FaaSr: Cross-Platform Function-as-a-Service Serverless Scientific Workflows in R
Published in International Conference on eScience, 2024
Modern Function-as-a-Service (FaaS) cloud platforms offer great potential for supporting event-driven scientific workflows. Nonetheless, there remain barriers to adoption by the scientific community in domains such as environmental sciences, where R is the focal language used for the development of applications and where users are typically not well-versed with FaaS APIs. This paper describes the design and implementation of FaaSr, a novel middleware system that supports event-driven scientific workflows in R. A key novelty in FaaSr is the ability to deploy workflows across FaaS providers without the need for any managed servers for coordination.
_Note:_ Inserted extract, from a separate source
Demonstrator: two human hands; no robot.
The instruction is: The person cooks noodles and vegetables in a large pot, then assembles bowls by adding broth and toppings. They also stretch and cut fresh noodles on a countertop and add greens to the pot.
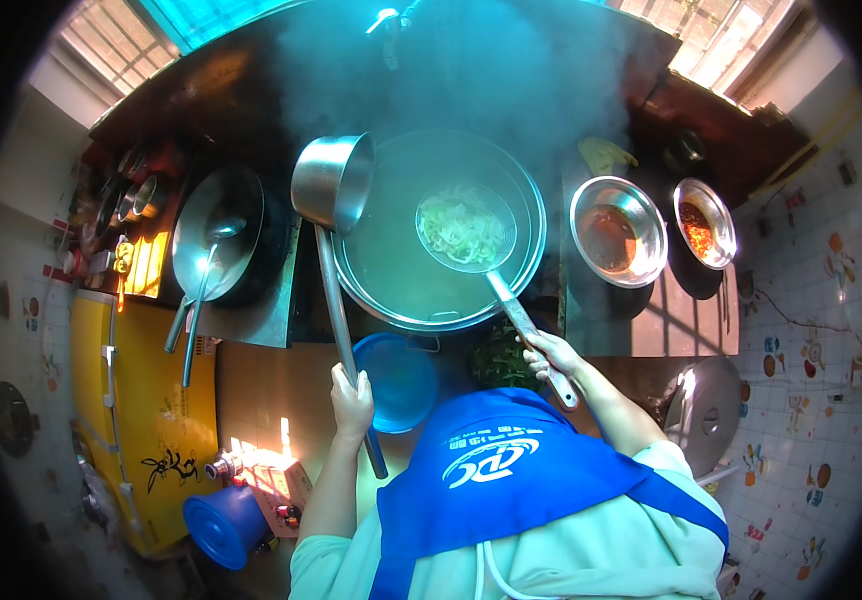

With FaaSr: 1) functions are written R; 2) the runtime environments for their execution are customizable containers; 3) functions access data in cloud storage (S3) with a familiar file-based abstraction supporting both full file put/get primitives and subsetting using the Parquet format; and 4) function invocation and workflow coordination only requires S3 cloud object storage, without relying on any dedicated, active workflow engine server or cloud-specific queues/databases. The paper reports on the functionality and performance of FaaSr for micro-benchmarks and two case studies: event-driven forecast and batch job workflows. These demonstrate the ability to deploy workflows across multiple platforms (GitHub Actions, Amazon Web Services Lambda, and the open-source OpenWhisk), without the need for dedicated coordination servers, across both cloud and edge resources. FaaSr is open-source and available as a CRAN package.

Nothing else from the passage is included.